I said yesterday that stock has value in part because the investor is owning something real, a tiny part of a larger company. With that ownership usually comes the right to vote on the direction of the company, but not always. Some companies like Google, New York Times, and WWE have a dual-share system whereby only certain shares are “voting” shares and all others have no right to vote on the direction of the company. Or in Google’s case, many shares are voting shares but thanks to “super-voting” shares two people (Larry Page and Sergey Brin) hold 51% of voting rights and can never be outvoted by investors. Why would an investor buy shares knowing they don’t come with any rights?
Well first of all there is still some small amount of rights that come with a share, your ownership must be compensated if the company gets bought. And of course the share may still come with a dividend or an expectation of a dividend. But without the ability to change the company by voting, the shareholders have no input on the dividend or the direction of the company in general. I think that for large shareholders, they still have an expectation that they can move the direction of the company even without voting rights. BlackRock and Vanguard Group, for example, are some of the largest holders of Google stock, and if they were to exit the company in a hurry it could crash the price. Now these companies don’t want their Google investment to fail, they want Google to succeed so they succeed with it, but if they believe that the company is hopeless they can always exit in a hurry. And because they are major investors (and their exit would crash the stock price), they have the ability to talk with Google higher ups on the regular. This gives them an interpersonal line of communication to voice their grievances and request changes, even if they have no legal recourse to change Google’s behavior. Google in turn doesn’t want to upset major investors, and so may acquiesce to some things in exchange for investor assurances.

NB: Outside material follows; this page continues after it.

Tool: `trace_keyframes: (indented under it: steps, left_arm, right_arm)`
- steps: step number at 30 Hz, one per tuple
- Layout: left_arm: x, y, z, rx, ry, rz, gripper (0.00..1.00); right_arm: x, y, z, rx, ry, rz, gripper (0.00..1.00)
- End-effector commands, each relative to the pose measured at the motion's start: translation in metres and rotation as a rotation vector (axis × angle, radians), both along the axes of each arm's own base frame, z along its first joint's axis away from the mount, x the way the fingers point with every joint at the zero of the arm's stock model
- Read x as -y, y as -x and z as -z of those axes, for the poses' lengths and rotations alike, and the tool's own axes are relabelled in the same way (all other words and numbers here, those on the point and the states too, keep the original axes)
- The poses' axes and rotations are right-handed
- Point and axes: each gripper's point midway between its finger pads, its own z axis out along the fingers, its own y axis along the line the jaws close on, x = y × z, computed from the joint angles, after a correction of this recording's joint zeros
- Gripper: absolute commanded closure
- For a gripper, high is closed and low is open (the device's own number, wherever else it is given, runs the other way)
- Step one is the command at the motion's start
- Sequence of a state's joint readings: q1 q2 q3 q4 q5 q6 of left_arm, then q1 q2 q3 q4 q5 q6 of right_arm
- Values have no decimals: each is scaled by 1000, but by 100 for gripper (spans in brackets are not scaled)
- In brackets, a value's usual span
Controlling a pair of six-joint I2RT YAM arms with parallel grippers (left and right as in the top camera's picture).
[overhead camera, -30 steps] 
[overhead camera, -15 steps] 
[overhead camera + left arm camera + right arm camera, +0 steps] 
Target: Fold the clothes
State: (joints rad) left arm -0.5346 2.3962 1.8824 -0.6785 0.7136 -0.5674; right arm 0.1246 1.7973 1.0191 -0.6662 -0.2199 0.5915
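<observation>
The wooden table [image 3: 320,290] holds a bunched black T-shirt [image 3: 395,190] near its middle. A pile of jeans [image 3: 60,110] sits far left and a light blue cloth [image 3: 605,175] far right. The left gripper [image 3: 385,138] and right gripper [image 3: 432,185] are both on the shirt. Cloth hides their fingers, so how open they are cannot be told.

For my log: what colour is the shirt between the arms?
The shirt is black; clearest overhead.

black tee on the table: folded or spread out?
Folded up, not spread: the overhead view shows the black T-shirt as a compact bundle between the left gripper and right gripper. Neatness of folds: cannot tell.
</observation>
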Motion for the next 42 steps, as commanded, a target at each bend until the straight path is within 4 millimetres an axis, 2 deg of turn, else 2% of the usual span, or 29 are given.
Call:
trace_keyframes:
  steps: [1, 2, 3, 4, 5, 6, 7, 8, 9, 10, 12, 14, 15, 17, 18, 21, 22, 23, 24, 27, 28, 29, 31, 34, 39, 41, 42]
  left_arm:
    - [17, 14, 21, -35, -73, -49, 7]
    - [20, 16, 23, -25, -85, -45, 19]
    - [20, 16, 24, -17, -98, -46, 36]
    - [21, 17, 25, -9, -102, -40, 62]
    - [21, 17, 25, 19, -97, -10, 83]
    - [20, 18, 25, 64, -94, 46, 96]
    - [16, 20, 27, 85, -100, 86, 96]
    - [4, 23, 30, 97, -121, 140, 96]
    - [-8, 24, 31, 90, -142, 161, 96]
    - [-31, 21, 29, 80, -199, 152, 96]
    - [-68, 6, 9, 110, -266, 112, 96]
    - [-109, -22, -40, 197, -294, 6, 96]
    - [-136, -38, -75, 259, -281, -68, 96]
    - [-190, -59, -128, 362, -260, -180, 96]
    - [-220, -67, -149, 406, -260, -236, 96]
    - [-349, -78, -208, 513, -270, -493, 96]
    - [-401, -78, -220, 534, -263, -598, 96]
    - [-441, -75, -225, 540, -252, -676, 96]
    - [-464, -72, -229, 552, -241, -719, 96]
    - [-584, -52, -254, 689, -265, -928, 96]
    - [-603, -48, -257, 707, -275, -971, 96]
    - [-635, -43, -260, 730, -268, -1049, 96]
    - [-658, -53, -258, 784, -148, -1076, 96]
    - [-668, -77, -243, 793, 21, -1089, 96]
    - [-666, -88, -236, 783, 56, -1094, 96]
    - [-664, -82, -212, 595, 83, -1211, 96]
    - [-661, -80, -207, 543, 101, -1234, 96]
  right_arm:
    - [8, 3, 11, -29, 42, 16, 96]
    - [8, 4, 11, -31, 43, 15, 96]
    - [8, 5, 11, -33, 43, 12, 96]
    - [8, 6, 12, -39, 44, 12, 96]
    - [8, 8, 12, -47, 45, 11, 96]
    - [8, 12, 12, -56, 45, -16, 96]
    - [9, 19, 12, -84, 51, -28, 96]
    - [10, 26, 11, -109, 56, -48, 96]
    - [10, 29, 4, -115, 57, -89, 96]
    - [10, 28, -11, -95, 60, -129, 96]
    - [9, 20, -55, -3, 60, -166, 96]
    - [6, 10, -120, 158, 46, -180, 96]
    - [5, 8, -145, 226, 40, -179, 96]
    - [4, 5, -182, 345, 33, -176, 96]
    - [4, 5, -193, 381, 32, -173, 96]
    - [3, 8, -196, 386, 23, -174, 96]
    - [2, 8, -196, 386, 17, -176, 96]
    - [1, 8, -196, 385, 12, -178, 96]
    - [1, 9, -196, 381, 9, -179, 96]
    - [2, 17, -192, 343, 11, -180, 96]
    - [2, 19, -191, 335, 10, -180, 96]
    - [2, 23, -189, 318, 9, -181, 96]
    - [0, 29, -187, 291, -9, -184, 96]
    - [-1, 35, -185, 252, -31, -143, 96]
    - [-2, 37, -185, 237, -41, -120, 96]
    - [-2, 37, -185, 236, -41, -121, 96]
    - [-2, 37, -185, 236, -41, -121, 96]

These sorts of interpersonal dynamics go on all the time in the world of finance behind closed doors. We can read countless examples of them from the 20th century since people retired and wrote tell-all books, but I doubt we’ll get any about Google until those books are written in the future. But interpersonal relationships between investors and management can be as or more important than the legal framework that regulates them. Large investors have some amount of power and access with a company, even if using their power by selling the stock would hurt the investor as much as the company. Meanwhile management wants as high a stock price as possible and so can make an effort to placate the investors. In this way, at least some investors will still feel that they have input into the direction of the company, even if they can’t change its direction by voting.
Now, with this voting vs non-voting shares, I do think this is neo-feudalism and must be stopped. The WWE shares, for instance, stipulate that only the descendants of Vince McMahon can ever hold the super-voting shares in the company, any shares sold by them get converted into lower-voting or non-shares. This allows people to inherit what are basically titles of nobility that no one else could ever have. Only the descendants of ennobled investors can ever steer the direction of the company, even if they own far fewer shares the the other investors. Capitalism is supposed to be plutocratic and this sort of hereditary nobility will do more to harm competition than any possible good it could do. It’s no accident that the poorest countries during the industrial revolution of the 19th century were those that held on tightest to nobility and titles, money can’t compete with inherited rights.
A free market absolutist might claim that you can just start your own business and replace Google or WWE but we all know that’s not how the world works. Large companies can have an outsized influence to maintain their market share even if there is some modicum of competition so that they don’t count as “monopolies.” In the end, ennobled families will hold unwarranted power over cornerstones of the world economy, and those cornerstones will be hard to replace due to their sheer size and ability to buy or outlast the competition. In the end, we’re all worse off.